In una società fondata sulla pastorizia e l’agricoltura, niente veniva lasciato al caso e ogni frutto della terra diveniva un prezioso prodotto da consumare.

Ulteriori sapori venivano offerti dalle erbe spontanee che, accuratamente dosate per rispettare le sfumature di gusto, si univano in s’erbuzu, la minestra di erbe selvatiche.

La grande conoscenza sulle piante commestibili era tradizionalmente affidata alle donne che, tramandando il sapere alle proprie figlie, hanno permesso di preservare una pietanza tanto semplice quanto ricca, nella cui preparazione è coinvolto ogni senso: la vista e il tatto, fondamentali per la raccolta; l’olfatto e il gusto, basilari nella creazione di una equilibrata combinazione di sapori che rendono unico il piatto.
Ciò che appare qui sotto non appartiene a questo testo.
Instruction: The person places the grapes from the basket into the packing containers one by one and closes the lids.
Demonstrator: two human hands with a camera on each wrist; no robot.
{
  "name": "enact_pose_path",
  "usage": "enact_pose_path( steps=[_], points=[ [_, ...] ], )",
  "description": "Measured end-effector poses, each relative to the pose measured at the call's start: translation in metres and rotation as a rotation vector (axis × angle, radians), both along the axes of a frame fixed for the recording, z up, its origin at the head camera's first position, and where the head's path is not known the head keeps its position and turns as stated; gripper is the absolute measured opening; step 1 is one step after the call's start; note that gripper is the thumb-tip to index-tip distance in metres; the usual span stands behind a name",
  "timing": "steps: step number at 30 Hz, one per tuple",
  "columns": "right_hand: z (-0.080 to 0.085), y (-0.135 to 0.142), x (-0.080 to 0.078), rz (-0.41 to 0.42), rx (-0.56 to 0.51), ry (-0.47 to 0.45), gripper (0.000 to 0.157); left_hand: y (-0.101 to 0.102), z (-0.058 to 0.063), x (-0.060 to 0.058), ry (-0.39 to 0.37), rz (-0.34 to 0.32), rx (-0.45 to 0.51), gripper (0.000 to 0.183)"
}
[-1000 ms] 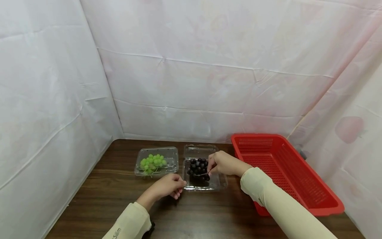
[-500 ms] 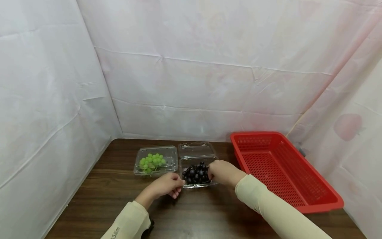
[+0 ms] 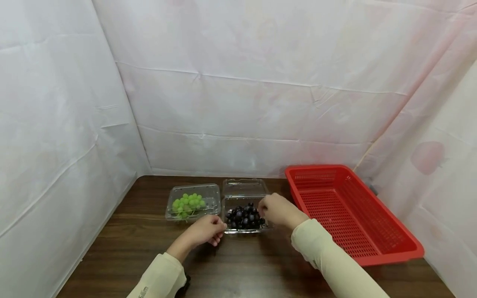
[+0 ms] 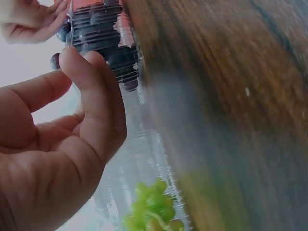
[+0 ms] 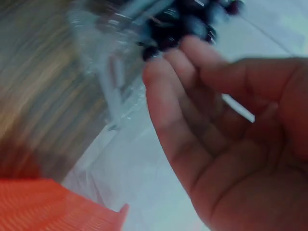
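Note:
Dark purple grapes [image 3: 244, 217] sit in a clear plastic clamshell box [image 3: 244, 231], whose lid [image 3: 244, 188] is folded back behind it. At the box's near left corner my left hand [image 3: 205, 230] pinches the rim between thumb and fingertips, as the left wrist view shows. My right hand [image 3: 280, 210] is at the right side of the grapes, palm and bent fingers visible in the right wrist view. Its fingertips [image 5: 156, 72] are beside the dark grapes [image 5: 195, 24], with nothing visible gripped between them.
Left of this box stands a second clear plastic box [image 3: 213, 191] with green grapes [image 3: 188, 204] in it. A red plastic basket [image 3: 376, 258] stands at the right. White sheeting [image 3: 223, 107] encloses the back and sides of the brown wooden table [image 3: 126, 248].
The dark grapes have come down nearer the front of their box, and the box has shifted slightly left. My right hand has let go of the grapes' stem and lifted a little.

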State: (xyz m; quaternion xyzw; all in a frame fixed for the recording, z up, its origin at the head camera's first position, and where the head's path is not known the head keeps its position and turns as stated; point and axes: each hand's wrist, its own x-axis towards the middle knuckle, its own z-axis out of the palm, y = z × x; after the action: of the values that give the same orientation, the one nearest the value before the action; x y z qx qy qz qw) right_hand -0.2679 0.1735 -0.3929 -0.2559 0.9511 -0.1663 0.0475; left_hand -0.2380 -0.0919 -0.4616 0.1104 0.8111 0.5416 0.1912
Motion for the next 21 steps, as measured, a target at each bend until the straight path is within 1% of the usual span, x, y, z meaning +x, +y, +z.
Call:
enact_pose_path(
  steps=[2,5,8,9,11,14,16,19,21],
  points=[
    [0.002,0.001,-0.002,-0.112,-0.087,-0.014,0.026,0.001,0.002,0.002,0.060,0.027,-0.055,0.023],
    [0.004,0.001,-0.002,-0.271,-0.240,-0.043,0.026,0.004,0.007,0.004,0.177,0.075,-0.176,0.020],
    [-0.001,-0.001,-0.001,-0.385,-0.364,-0.056,0.028,0.008,0.011,0.006,0.281,0.132,-0.303,0.022],
    [-0.003,-0.002,-0.001,-0.417,-0.394,-0.057,0.028,0.010,0.012,0.006,0.313,0.151,-0.340,0.023],
    [-0.009,-0.002,-0.003,-0.469,-0.432,-0.051,0.030,0.014,0.013,0.005,0.354,0.184,-0.397,0.023],
    [-0.019,-0.003,-0.008,-0.537,-0.459,-0.050,0.034,0.018,0.013,0.003,0.377,0.212,-0.452,0.022],
    [-0.026,-0.002,-0.011,-0.574,-0.477,-0.059,0.036,0.020,0.012,0.000,0.364,0.220,-0.464,0.021],
    [-0.038,0.002,-0.018,-0.623,-0.515,-0.085,0.038,0.022,0.012,-0.005,0.347,0.227,-0.464,0.022],
    [-0.046,0.006,-0.023,-0.651,-0.541,-0.100,0.040,0.024,0.011,-0.010,0.334,0.231,-0.444,0.027]
  ],
)
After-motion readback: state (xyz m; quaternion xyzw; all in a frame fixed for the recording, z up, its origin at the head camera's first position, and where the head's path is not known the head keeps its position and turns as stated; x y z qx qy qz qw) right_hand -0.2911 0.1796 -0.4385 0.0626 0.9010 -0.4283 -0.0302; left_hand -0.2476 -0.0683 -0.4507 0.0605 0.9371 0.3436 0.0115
Àpara (aglio selvatico), enucru agreste (finocchio selvatico), lampàtzu caulesu (romice con sapore di cavolo), mammalùca (latticrepolo), ungra (finocchio acquatico comune), caprichéddu (silene), melàcra (acetosella), ermulàntza (ravanello selvatico), beda (bietola), graminzone (crespigno), venale (sedano d’acqua), gurtezone (costolina), e tante altre:

in base al livello di competenza e alla disponibilità della campagna si arrivano a raccogliere più di 20 primizie.
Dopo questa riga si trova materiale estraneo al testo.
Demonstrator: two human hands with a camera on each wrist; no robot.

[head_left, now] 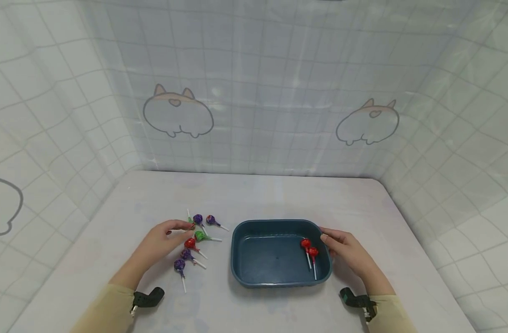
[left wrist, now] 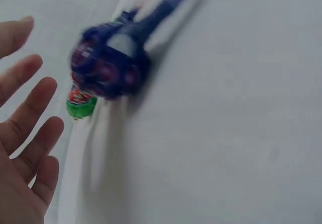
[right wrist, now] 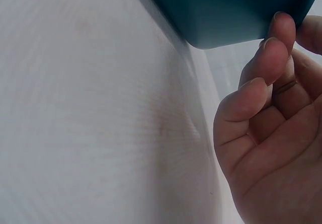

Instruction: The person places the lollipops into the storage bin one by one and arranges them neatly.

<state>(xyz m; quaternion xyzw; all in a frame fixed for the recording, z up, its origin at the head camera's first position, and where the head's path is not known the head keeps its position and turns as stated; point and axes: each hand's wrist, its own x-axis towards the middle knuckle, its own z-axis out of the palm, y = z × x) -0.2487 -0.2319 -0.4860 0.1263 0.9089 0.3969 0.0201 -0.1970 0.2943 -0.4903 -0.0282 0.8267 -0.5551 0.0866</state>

Per la preparazione de s’erbuzu, le erbe vengono tritate finemente, messe a bollire insieme a fagioli e/o patate e insaporite con lardo e/o cazau de murza, la cagliata in salamoia.

Con un certo spirito di innovazione, molte di queste erbe oggi le ritroviamo in frittelle o frittate, torte salate, primi piatti o contorni, confermando quanto la ricchezza della campagna si possa rivelare pregevole fonte di gustose emozioni.